:: Task to complete ::
Produce a word-for-word copy of the line that contains "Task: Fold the" and each line after it through the end of the material, omitting pictures and all other lines.

:: Records to use ::

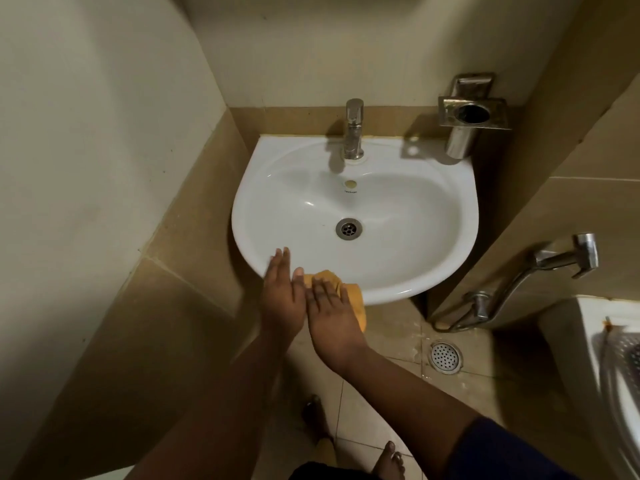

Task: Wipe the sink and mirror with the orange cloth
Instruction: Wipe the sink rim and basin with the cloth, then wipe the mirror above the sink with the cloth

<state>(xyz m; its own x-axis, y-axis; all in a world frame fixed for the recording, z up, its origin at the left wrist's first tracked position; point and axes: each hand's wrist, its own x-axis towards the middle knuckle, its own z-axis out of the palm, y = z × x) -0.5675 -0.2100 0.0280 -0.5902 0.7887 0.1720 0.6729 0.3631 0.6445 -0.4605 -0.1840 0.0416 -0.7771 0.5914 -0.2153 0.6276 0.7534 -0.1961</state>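
Observation:
A white wall-hung sink (pixel 408 188) with a chrome tap (pixel 354 129) and a metal drain fills the middle of the view. The orange cloth (pixel 356 301) is draped over the sink's near rim and hangs down below it. My right hand (pixel 330 308) lies flat on the cloth with straight fingers, pressing it against the rim. My left hand (pixel 281 294) lies right beside it, fingers straight, with the fingertips touching the rim's near left part. No mirror is in view.
A steel holder (pixel 467 123) is fixed to the wall at the sink's back right. A hand sprayer with its hose (pixel 540 268) hangs on the right wall. A white toilet (pixel 602 358) stands at the right. A floor drain (pixel 446 357) lies below.

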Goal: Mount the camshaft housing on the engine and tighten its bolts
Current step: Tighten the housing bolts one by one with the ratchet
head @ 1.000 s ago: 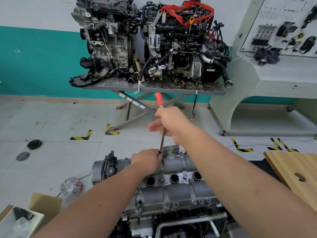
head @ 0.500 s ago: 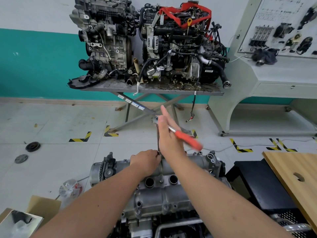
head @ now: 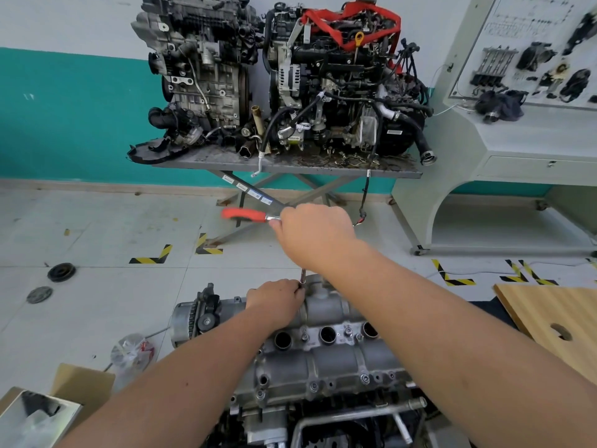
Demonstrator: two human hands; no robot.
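Our right hand (head: 315,236) grips the ratchet (head: 245,215), handle pointing left; our left hand (head: 274,299) pinches its upright extension (head: 302,277) over the camshaft housing (head: 323,357) bolt.

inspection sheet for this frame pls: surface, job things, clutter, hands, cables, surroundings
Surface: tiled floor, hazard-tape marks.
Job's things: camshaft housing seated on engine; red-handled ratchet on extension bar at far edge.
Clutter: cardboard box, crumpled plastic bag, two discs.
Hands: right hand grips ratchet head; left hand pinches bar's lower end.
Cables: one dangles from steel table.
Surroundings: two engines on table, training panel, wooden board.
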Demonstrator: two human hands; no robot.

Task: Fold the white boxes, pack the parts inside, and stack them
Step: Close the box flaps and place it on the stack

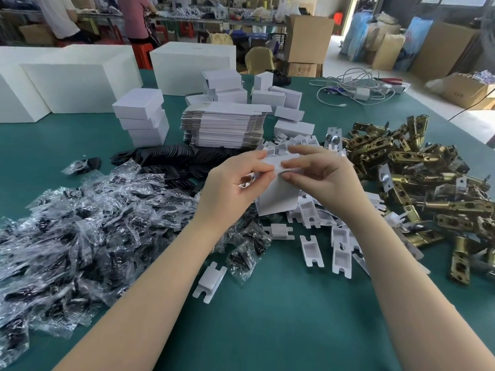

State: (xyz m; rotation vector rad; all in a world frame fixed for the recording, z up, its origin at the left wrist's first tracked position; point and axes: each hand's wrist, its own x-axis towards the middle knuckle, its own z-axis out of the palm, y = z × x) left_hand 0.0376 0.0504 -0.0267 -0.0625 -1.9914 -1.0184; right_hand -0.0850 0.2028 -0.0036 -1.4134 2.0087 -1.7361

:: Answer to the problem ::
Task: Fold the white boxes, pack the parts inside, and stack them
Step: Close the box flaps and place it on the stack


State: (xyz m; rotation vector rad; all in a world frame fixed for the recording, z up, its origin at the left wrist's first tracked position; point and axes: each hand's wrist, its own x-axis towards the middle knuckle, its own z-axis out of the palm, y = z × x) left_hand 0.0376 0.0504 -0.0267 -0.0625 -1.9914 -1.0184; right_hand -0.0850 0.2028 -0.0036 -1.4134 2.0087 -1.7361

The work on the exercise is done.